The thing I like about stuff going wrong is the sheer quality of imagination required by those things to go wrong in such novel, yet logical, ways. New readers, I refer you to the keys in the peg basket story which is in here somewhere but my search facility won't turn it up. Ah here it is.
So yesterday I arrived home from the office with two cheques and yet, later on, I only had one. I was certain I had put them both in the usual place I put pending cheques. Only one was there. I searched under the desk, down cracks at the back of the desk and in all the papers I had tidied off my desk in case I had filed it accidentally. I emailed the office to see if I had dropped it there. I checked in the car. No joy.
So, resigned to having to ask for a re-issue, I did what all sensible men would do in the same situation and went to the pub.

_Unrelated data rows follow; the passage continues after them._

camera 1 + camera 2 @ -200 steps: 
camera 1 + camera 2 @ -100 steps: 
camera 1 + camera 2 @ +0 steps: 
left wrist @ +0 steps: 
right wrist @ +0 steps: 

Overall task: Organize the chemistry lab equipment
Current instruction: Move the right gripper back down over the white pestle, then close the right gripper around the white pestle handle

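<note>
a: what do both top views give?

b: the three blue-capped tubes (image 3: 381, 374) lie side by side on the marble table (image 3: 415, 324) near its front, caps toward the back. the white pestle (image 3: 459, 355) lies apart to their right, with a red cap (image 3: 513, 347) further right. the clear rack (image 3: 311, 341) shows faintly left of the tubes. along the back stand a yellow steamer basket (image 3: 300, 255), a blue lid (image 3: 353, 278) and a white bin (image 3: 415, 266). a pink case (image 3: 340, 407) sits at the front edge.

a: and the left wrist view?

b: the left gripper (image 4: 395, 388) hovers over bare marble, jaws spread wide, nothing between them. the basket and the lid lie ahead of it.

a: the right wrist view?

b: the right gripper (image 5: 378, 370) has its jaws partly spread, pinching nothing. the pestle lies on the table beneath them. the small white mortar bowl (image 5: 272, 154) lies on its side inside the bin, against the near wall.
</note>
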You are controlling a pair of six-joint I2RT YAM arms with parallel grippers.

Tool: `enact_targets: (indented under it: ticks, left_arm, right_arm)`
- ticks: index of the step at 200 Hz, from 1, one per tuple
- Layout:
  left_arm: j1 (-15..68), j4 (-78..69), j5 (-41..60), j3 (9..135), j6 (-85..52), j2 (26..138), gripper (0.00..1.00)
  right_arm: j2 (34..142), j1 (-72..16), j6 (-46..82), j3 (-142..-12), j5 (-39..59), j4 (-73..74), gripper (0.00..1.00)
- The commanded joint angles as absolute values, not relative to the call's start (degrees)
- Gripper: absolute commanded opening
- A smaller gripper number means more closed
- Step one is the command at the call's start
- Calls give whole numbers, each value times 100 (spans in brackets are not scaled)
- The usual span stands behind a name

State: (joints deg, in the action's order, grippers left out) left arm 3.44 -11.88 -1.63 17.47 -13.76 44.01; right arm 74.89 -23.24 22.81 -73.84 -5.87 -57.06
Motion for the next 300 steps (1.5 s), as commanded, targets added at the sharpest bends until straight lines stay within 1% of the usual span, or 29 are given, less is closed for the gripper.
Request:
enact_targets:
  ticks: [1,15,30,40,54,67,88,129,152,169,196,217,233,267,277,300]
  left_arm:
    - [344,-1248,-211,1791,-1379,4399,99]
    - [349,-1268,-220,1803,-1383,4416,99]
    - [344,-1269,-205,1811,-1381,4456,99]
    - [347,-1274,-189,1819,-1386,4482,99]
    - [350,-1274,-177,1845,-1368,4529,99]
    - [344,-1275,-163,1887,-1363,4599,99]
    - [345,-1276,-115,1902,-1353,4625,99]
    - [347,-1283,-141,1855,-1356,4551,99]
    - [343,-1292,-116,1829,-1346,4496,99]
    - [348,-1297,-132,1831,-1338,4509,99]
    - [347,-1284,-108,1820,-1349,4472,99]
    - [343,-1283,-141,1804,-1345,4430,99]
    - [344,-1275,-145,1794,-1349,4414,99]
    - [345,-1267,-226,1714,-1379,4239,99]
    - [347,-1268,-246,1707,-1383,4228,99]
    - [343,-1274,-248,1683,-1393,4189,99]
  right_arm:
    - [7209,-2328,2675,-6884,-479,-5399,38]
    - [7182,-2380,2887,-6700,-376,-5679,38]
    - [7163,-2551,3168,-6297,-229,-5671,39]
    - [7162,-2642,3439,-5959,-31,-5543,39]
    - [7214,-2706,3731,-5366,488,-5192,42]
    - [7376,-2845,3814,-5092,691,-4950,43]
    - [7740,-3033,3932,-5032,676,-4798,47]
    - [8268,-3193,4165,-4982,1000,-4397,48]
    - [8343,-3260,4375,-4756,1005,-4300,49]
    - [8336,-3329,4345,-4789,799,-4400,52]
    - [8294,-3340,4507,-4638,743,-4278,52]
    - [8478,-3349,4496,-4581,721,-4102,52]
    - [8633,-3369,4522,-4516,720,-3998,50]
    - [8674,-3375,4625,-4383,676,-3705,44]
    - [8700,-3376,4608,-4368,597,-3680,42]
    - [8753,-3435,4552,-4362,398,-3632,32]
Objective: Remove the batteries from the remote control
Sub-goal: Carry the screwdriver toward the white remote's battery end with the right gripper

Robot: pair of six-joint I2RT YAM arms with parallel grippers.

On returning my lost cheque was on my desk. It had been folded in four and unfolded again. Curious. But there it was.
Embracing Mrs T I asked where she had found my cheque. In the pile of paper for recycling I put on top of the bookcase each day, it turns out.
I went back to the cheque. How had I folded it and put it, and it alone, in a recycling pile? I turned it over in my hand and on the back, in my hand-writing, were two words:
STEPHEN
LIVER
Attenders at yesterday's Quiet Day will be a little ahead of the rest of you now but here's the back story.
Stephen, a guest at the Quiet Day, had been to the butchers before arriving and came to the door brandishing a bag of liver and asking to borrow fridge space. If you wish to go and reflect on the weirdest item anyone has ever brought to a quiet day please feel free to do so. See you in a few minutes.
Welcome back. So I used a fridge magnet and a piece of scrap paper to put a note on the fridge door. When Stephen left, liver in hand, I folded up the note and put it in the recycling pile. QED.
I regaled Mrs T with this story and the outcome of my substantial detective work and all she could say was that she knew me keeping cheques so close to my scrap paper pile would cause a problem some day. She knew. She hadn't ever said, but she knew.
Relationship advice number 267. A woman's job is not to say I told you so. A man's job is.
Practical advice number 456b. Don't keep uncashed cheques near the scrap paper pile.
I think I may be turning into Tim Dowling. Google him. It'll be worth it.
I will leave the writing on the back of the cheque and imagine the conversation at the bank.
7 comments:
Great story, Steve
PS shouldn't that be sont contre noue - plural
It's franglais and a quote so no.
Word verification = fluree. Possibly a female snowflake.
Likewise I managed a typo!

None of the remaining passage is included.